Helm deploy failed to pass in custom configuration
zzhao2010 opened this issue · comments
Brief summary
I was testing to output k6 test metrics generated from each k6 executor pods to Prometheus via remote write. The remote write flag was enabled on Prometheus correctly as I see metrics reporting to Prometheus correctly when I port-forworded the Prometheus pod and triggered a test from my local. However, when I triggered the same test via k6-operator, I see error message on k6 pod "Failed to send the time series data to the endpoint" error="HTTP POST request failed: Post "http://prometheus-kube-prometheus-prometheus:9090/api/v1/write\": context deadline exceeded (Client.Timeout exceeded while awaiting headers)"

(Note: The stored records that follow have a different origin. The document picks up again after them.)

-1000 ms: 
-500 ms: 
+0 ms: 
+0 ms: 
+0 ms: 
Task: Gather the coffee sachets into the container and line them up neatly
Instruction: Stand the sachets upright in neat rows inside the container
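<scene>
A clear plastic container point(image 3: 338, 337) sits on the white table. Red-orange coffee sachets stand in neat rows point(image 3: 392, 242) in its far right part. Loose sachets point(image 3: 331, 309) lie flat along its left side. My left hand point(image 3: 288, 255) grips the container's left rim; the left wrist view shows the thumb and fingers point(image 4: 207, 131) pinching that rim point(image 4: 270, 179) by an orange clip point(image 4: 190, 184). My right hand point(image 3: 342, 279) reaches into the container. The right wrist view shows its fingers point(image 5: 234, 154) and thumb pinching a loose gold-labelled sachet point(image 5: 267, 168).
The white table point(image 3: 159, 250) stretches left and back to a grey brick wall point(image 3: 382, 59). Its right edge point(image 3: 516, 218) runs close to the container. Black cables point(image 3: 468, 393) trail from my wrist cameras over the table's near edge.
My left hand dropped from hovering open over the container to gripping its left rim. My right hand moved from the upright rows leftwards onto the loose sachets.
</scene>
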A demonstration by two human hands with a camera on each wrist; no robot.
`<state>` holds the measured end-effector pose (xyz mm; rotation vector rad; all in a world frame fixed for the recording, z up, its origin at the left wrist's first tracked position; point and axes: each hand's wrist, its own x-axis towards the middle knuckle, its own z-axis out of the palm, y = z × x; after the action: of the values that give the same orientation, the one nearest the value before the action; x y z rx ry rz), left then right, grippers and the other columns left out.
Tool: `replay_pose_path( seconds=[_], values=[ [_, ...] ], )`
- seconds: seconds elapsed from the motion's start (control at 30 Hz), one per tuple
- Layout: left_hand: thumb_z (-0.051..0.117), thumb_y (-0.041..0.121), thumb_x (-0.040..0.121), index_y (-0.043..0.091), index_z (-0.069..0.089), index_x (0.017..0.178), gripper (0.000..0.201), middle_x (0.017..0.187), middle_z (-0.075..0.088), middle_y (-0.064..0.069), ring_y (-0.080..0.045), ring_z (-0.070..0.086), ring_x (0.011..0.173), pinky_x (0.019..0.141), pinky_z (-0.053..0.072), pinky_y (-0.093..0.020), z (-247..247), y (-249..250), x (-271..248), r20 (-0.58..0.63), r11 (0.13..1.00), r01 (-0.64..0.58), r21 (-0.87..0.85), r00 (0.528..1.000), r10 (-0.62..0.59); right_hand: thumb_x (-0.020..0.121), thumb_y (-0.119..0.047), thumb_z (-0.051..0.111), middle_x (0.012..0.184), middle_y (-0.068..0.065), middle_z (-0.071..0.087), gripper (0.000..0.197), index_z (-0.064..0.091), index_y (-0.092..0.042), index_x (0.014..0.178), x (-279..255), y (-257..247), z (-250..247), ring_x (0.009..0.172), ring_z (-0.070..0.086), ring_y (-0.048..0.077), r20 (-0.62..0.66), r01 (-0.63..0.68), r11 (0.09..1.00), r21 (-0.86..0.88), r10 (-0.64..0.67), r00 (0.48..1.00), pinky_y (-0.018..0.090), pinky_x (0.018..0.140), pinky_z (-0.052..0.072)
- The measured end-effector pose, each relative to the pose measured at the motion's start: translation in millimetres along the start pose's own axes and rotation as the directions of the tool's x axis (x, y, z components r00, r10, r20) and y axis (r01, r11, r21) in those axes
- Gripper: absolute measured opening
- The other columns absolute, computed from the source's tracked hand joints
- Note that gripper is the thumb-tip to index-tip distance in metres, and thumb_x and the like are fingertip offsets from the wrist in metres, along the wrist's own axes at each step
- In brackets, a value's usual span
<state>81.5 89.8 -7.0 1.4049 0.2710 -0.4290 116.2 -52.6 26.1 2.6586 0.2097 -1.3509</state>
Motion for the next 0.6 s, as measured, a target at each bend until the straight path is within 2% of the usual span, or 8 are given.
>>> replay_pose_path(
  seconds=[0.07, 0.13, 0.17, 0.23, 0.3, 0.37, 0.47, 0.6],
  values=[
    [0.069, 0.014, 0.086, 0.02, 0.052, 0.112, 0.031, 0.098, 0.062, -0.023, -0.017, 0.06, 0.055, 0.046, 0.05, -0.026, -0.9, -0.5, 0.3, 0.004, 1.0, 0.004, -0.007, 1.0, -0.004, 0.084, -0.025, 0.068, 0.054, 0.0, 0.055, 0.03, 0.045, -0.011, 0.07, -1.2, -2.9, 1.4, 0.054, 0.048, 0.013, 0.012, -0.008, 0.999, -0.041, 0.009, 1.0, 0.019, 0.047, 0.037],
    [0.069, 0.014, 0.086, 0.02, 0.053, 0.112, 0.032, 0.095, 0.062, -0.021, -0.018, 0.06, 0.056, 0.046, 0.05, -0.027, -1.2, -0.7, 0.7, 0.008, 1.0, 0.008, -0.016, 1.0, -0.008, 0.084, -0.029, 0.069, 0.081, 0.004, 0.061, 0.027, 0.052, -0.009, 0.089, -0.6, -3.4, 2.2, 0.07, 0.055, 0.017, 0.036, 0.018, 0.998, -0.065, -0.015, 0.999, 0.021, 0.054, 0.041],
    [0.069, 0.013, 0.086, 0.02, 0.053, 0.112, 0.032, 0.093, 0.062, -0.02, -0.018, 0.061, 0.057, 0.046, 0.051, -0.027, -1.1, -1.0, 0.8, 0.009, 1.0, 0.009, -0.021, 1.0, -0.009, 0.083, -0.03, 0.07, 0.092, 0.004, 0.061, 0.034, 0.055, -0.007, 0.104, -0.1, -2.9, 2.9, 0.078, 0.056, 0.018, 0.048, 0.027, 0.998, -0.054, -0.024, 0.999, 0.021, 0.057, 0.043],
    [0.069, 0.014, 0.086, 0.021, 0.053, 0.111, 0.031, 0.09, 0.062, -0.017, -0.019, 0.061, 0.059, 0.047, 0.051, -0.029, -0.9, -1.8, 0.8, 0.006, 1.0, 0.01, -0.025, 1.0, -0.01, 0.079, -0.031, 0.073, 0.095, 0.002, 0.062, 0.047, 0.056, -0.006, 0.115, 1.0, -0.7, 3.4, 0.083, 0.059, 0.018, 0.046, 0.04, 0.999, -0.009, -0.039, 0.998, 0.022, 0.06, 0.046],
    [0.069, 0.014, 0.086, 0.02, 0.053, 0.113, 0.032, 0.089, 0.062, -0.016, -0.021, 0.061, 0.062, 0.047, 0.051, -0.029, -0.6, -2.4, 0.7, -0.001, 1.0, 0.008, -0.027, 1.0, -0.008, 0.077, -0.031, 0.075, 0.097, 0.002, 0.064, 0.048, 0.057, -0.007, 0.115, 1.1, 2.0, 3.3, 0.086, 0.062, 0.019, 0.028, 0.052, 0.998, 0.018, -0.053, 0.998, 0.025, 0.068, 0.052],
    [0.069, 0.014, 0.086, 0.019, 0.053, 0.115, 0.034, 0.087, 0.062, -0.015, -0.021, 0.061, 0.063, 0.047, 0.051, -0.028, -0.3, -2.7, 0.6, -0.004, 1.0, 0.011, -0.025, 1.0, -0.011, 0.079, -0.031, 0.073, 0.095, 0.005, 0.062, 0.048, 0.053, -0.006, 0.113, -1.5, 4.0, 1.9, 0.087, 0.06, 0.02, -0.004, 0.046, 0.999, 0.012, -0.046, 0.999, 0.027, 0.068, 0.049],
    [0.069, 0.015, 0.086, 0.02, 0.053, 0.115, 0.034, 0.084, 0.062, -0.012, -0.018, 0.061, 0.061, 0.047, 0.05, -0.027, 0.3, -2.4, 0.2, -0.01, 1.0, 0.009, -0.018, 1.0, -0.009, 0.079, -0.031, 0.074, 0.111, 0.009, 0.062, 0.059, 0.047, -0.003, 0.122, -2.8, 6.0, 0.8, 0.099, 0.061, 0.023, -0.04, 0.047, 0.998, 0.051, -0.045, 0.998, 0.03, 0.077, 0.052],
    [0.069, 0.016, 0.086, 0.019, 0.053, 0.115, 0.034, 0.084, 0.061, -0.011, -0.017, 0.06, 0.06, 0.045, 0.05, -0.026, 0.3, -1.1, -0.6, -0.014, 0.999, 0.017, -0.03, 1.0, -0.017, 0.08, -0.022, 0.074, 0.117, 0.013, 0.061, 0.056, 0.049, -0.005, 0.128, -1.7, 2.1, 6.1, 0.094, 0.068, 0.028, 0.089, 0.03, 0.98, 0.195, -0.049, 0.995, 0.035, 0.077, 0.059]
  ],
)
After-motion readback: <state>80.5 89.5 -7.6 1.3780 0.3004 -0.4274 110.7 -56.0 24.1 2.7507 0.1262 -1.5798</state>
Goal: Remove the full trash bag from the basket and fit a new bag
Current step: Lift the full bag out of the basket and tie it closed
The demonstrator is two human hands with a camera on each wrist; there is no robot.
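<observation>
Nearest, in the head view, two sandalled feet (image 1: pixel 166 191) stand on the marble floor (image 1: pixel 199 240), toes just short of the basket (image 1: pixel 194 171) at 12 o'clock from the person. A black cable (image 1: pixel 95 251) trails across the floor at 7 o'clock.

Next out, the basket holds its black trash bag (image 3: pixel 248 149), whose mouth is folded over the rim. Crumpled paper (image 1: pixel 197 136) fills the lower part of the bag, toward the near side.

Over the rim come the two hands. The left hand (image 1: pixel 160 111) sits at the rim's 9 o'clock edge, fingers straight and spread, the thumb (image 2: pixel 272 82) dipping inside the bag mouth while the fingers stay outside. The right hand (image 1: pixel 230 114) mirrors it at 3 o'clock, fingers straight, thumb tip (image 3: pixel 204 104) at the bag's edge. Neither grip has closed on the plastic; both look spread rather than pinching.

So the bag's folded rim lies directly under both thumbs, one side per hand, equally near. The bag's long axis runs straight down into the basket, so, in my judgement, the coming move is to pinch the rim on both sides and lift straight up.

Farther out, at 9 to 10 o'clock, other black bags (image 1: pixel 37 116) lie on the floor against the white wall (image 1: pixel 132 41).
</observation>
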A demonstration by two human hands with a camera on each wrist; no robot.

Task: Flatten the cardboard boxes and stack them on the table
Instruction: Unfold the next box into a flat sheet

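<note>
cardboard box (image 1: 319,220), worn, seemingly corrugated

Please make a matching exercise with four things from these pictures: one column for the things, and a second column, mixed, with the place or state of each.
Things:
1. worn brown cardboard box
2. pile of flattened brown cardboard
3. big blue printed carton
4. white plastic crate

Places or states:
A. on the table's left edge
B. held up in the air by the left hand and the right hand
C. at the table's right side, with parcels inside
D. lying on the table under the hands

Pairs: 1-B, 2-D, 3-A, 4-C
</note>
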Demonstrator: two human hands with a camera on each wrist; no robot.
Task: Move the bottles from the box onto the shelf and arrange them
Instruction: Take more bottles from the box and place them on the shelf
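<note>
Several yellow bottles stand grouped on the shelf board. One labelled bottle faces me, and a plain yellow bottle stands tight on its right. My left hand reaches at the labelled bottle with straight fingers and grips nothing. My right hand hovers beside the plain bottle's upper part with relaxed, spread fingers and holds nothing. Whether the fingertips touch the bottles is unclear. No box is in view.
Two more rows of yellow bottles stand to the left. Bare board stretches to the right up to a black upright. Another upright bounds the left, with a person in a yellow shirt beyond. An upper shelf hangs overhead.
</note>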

k6-operator version or image
ghcr.io/grafana/k6-operator:controller-v0.0.12
Helm chart version (if applicable)
k6-operator-3.4.0
kube-prometheus-stack-56.6.0
TestRun / PrivateLoadZone YAML
apiVersion: k6.io/v1alpha1
kind: K6
metadata:
name: demo
spec:
parallelism: 1
cleanup: post
arguments: -o experimental-prometheus-rw --tag testid=demo_test
script:
configMap:
name: demo
file: test.js
runner:
env:
- name: K6_PROMETHEUS_RW_SERVER_URL
value: "http://prometheus-kube-prometheus-prometheus:9090/api/v1/write"
- name: K6_PROMETHEUS_RW_TREND_AS_NATIVE_HISTOGRAM
value: "true"
Other environment details (if applicable)
minikube version: v1.32.0
Client Version: v1.29.1
Kustomize Version: v5.0.4-0.20230601165947-6ce0bf390ce3
Server Version: v1.28.3
Steps to reproduce the problem
1, Enable prometheus remote write with values.yaml below:
prometheus:
enabled: true
prometheusSpec:
## enable --web.enable-remote-write-receiver flag on prometheus-server
enableRemoteWriteReceiver: true
# EnableFeatures API enables access to Prometheus disabled features.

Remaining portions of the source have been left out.